Entre 2012 e 2015, além da evolução do desempenho esportivo, a Atalanta obteve mais de € 180 milhões em lucro nas operações com atletas. E como está tudo interligado num processo bem azeitado, a saída de Giovanni Sartori foi sentida, mas compensada justamente pela manutenção da ideia e do processo.

Bologna: uma nova história, o mesmo resultado

Em 2022 Sartori vai para o Bologna, e vemos no gráfico acima a mudança de perfil esportivo.

No primeiro ano, o clube já vai para a primeira página da tabela, e no segundo, com a presença de Thiago Motta no banco e os efeitos do elenco formado, o clube consegue uma improvável vaga na Champions Legue. Não é só isso. O ‘efeito Sartori’ nas contas já apareceu.

Só as negociações de Zirkzee com o Manchester United – holandês pouco utilizado no Bayern Munich, contratado por € 8,5 milhões e vendido por € 42 milhões – e Calafiori – vendido ao Arsenal por € 45 milhões, tendo custado € 4 milhões ao Bologna – já renderam o suficiente para custear boa parte dos investimentos.

Nessa temporada segue a mesma toada: Ferguson, Castro e Ndoye devem ser negociados gerando mais de € 70 milhões de lucro.

Mas e o campo?

Futebol é feito de campo, não?

Pois bem, a ideia de falarmos em Sartori surgiu justamente após um fato esportivo: o Bologna venceu a Coppa Italia na última quarta-feira, batendo o Milan, e levantando um troféu depois de 51 anos. Uma equipe que foi reformada após a saída dos principais atletas, que precisou substituir o treinador com a saída de Thiago Motta – chegou Vincenzo Italiano, com a mesma ideia de jogo do antecessor – e a equipe consegue um título, garante uma vaga na Europa League e ainda é candidata a vaga direta na Champions League.

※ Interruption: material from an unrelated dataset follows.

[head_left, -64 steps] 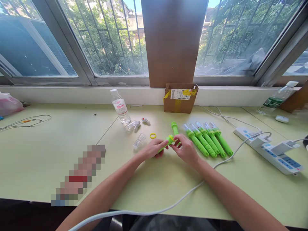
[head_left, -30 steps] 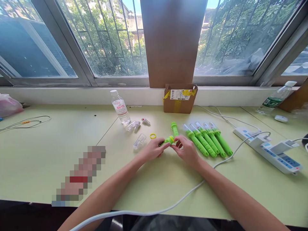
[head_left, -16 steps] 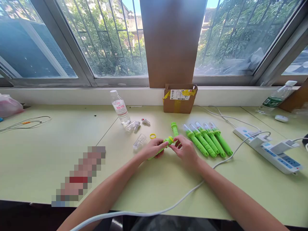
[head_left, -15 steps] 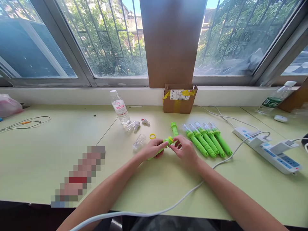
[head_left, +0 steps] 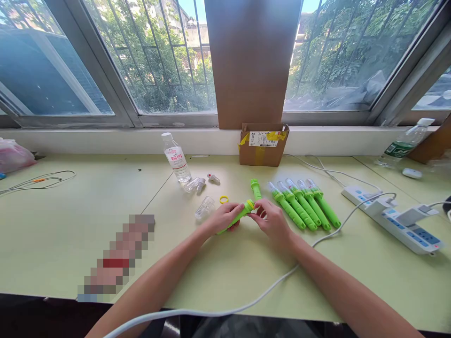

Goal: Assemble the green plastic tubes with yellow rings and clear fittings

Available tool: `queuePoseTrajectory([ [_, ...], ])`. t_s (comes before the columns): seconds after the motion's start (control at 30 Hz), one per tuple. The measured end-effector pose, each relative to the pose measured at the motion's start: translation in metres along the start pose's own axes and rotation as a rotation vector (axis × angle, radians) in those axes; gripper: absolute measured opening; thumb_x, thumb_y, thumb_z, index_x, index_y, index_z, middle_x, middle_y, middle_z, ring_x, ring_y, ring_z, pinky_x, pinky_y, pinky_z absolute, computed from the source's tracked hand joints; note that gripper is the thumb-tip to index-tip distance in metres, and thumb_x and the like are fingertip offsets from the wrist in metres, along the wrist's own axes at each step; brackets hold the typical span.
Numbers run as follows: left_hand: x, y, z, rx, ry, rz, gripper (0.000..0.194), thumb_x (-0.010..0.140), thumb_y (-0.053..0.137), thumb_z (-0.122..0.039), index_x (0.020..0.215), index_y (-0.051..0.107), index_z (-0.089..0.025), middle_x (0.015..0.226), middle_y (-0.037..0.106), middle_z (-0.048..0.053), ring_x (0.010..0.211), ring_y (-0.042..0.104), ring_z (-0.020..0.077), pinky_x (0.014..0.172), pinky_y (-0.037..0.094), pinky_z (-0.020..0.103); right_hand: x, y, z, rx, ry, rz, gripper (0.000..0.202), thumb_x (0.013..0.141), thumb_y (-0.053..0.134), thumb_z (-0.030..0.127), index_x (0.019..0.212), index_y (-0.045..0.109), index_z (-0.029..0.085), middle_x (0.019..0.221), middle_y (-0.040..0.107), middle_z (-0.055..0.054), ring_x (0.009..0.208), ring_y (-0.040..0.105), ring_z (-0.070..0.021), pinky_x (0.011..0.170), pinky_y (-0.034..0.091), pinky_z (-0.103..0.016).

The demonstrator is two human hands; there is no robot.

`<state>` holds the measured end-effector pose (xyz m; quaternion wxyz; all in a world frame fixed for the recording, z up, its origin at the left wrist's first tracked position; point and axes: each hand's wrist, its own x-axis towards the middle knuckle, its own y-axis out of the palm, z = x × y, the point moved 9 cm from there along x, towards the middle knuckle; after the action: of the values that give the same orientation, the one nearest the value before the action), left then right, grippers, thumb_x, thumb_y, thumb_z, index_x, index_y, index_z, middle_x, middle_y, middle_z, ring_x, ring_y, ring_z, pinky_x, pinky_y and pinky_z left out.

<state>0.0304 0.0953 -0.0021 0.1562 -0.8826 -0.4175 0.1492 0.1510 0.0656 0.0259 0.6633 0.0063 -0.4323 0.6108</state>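
A green torch-shaped plastic handle (head_left: pixel 237 218) with a yellow ring (head_left: pixel 250 204) round its wider end lies slantwise in my left hand (head_left: pixel 228 217), whose fingers wrap it and whose thumb rests along the top. At that ringed end, my right hand (head_left: pixel 270 217) has its thumb and fingers pinched close; what lies between them is hidden. Just behind is another green handle (head_left: pixel 256 188) without a clear cap. A loose yellow ring (head_left: pixel 224 199) and a clear plastic cap (head_left: pixel 205 209) lie by my left hand. Several capped green handles (head_left: pixel 301 204) lie in a row to the right.
A water bottle (head_left: pixel 176 158) stands behind more clear parts (head_left: pixel 194 185) and a small red-tipped piece (head_left: pixel 213 179). An open cardboard box (head_left: pixel 262 155) is at the back. Right lies a power strip (head_left: pixel 391 218); its white cable (head_left: pixel 282 278) crosses under my right forearm.
My left thumb has shifted along the handle, baring more of its green body. My right hand stays at the ringed end, nearly unmoved.
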Motion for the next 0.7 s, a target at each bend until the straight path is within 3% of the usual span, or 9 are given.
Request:
queuePoseTrajectory([
  [0.13,-0.002,-0.010,-0.012,0.479,0.126,-0.206,0.043,0.085,0.041,-0.059,0.075,0.048,-0.018,0.059,0.053,-0.001,0.052,0.049,0.0120,0.049,0.029,0.023,-0.001,-0.004,-0.001,-0.040,-0.008,-0.041,0.011,0.083,0.061,0.026,0.087,0.053,0.020,0.079,0.059,-0.001,0.058,0.059,-0.0135,0.055,0.048,-0.026],
  [0.27,-0.002,-0.014,-0.014,0.857,0.120,-0.344,0.038,0.086,0.044,-0.056,0.082,0.052,-0.019,0.066,0.057,0.002,0.058,0.055,0.0167,0.052,0.026,0.025,0.000,-0.009,-0.011,-0.038,0.083,-0.111,0.015,0.080,0.065,0.029,0.084,0.053,0.020,0.073,0.059,0.000,0.055,0.057,-0.0135,0.053,0.047,-0.027],
  [0.47,0.000,-0.009,-0.010,0.886,0.129,-0.304,0.035,0.092,0.036,-0.049,0.082,0.052,-0.020,0.071,0.060,0.002,0.062,0.057,0.0167,0.053,0.026,0.025,0.000,-0.004,-0.022,-0.009,0.160,-0.080,0.018,0.079,0.066,0.032,0.084,0.054,0.020,0.071,0.060,0.000,0.052,0.056,-0.0132,0.051,0.047,-0.027],
  [0.7,0.003,-0.014,-0.005,0.652,0.130,-0.216,0.038,0.088,0.039,-0.053,0.073,0.051,-0.020,0.060,0.050,-0.003,0.055,0.045,0.0126,0.052,0.025,0.024,0.000,-0.004,-0.020,-0.013,0.168,-0.064,0.020,0.077,0.066,0.035,0.083,0.055,0.019,0.073,0.063,-0.001,0.053,0.056,-0.0129,0.052,0.048,-0.027],
])
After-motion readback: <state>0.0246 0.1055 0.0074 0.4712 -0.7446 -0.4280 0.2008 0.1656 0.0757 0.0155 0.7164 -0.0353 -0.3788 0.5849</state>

Giovanni Sartori é um exemplo de sucesso na função de diretor esportivo, cada vez mais fundamental na construção de estruturas competitivas e vencedoras no futebol.

É fundamental que nesta função estejam profissionais que entendam do jogo, que valorizem os dados, mas não virem refém deles, que tenham capacidade de avaliação, e necessariamente entendam que conquistas esportivas e sustentabilidade financeira precisam andar juntas.

O futebol brasileiro precisa urgentemente encontrar esses unicórnios.